If you do need quotes for the mysql statement, then you may use \". Look at the difference:

echo "mysql --raw -e 'show vars where var_name = "max_connections"'"
echo "mysql --raw -e 'show vars where var_name = \"max_connections\"'"

But, please!: Do not try to run such complex commands in one string, it is difficult to understand and more difficult to maintain. Divide and conquer, look at this equivalent code:

#!/bin/bash

User="user"
Pass="pass"
Options="--skip-column-names --raw --host=localhost --port=3306"
MoreOptions="--user=$User --password=$Pass"
RunStatement="-e 'show variables where variable_name = \"max_connections\"'"

echo "mysql --skip-column-names --raw --host=localhost --port=3306 --user=user --password=pass -e 'show variables where variable_name = "max_connections"'"
echo "mysql --skip-column-names --raw --host=localhost --port=3306 --user=user --password=pass -e 'show variables where variable_name = \"max_connections\"'"
echo "mysql $Options $MoreOptions $RunStatement"

Which of the three echo commands is easier to read and understand?

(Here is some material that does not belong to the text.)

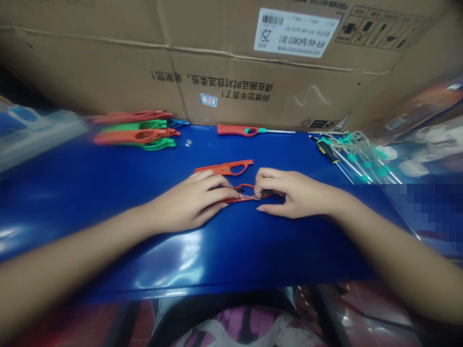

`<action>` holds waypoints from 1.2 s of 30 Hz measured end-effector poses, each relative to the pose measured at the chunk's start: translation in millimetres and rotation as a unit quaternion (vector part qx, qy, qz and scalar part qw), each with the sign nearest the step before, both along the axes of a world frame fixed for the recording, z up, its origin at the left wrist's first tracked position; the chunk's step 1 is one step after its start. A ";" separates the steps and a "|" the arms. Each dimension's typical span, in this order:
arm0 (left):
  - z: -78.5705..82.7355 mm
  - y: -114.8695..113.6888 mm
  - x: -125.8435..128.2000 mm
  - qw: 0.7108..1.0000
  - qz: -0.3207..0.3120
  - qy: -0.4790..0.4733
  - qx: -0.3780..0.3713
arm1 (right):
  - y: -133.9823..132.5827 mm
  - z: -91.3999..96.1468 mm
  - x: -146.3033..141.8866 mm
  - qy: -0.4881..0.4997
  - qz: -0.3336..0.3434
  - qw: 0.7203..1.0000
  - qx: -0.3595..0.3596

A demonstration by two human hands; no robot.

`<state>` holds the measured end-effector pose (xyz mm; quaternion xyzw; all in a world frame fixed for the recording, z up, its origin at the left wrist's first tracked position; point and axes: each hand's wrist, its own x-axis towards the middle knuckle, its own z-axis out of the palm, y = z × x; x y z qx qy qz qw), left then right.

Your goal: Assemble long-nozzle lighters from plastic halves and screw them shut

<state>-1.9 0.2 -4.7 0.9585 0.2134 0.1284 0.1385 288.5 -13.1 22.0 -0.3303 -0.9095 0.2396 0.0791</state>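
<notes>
My left hand (191,200) curls, fingers and thumb closed on a red casing (246,198) at mid-desk (231,260); my right hand (296,193) bends its fingers onto the other end, thumb apart, and I can't tell if they grip. The carton (126,58) walls the far side, its upside-down label (296,33) reading "KFR-46G" and "25". Bare surface reaches the near edge.

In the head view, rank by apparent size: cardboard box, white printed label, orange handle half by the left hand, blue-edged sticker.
Largest to smallest:
Cardboard box
White printed label
Orange handle half
Blue-edged sticker
</notes>
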 end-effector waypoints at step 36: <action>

Your script command would become (provided vars are set as above) something like:

OUTPUT="$(su - mysql -c "mysql $Options $MoreOptions $RunStatement")"
1

Use proper quoting

OUTPUT=$(su - mysql -c "mysql --skip-column-names --raw --host=localhost --port=3306 --user=user --password=pass -e 'show variables where variable_name = 'max_connections'' ")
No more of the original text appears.